Though all these measures are being deployed globally, Russia sees them as a form of defiance and has been battling to limit their effectiveness. Earlier this earlier, a draft bill was formed in a bid to take down such systems.

Now, the said bill has been submitted to the State Duma, the lower house of the Russian parliament. If passed, all services circumventing web blockades by routing traffic of Russian Internet users through foreign servers, anonymous proxy servers, virtual private networks and other means will be deemed illegal.

As one can expect, the legislation requires Russian telecom watchdog Rozcomnadzor to track down the banned domains, while identifying the sites, services, and tools that can be used for providing access to them. Once identifying part is over, Rozcomnadzor will be sending notices to their hosts, giving them a 72-hour deadline to give away the actual details of their operators.

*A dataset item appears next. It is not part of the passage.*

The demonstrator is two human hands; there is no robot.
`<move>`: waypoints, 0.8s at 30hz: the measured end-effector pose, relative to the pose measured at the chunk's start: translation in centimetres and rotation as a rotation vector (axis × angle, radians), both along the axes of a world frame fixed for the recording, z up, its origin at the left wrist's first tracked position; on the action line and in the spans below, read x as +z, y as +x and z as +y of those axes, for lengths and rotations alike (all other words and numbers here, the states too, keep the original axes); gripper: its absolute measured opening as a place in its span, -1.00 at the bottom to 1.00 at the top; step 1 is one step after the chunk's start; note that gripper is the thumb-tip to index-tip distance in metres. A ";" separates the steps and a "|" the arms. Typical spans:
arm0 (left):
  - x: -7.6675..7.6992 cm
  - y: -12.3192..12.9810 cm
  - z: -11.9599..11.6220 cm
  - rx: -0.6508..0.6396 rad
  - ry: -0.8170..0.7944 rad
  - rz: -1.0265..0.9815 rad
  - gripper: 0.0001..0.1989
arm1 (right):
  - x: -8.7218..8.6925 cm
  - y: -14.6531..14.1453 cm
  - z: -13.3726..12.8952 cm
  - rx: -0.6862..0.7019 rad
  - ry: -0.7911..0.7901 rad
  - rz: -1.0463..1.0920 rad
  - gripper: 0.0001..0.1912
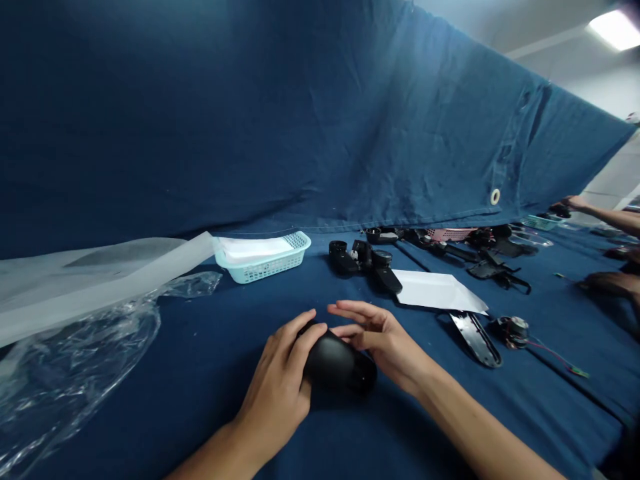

The host will get another three days to stop people running these services from providing access to the banned domains. In case, any operator fails to comply within a month, all ISPs will be ordered to block access to the service and its web presence, thereby taking it off the internet.

That said, VPN providers and proxies could filter out traffic to the banned domains for continuing their existence. We still don’t know how this affects Tor, but one thing’s pretty much confirmed, the move has drawn widespread criticism from internet-savvy users across Russia. Even websites offering circumvent-cable software could be blocked if they keep offering the tool despite numerous warnings from the authorities.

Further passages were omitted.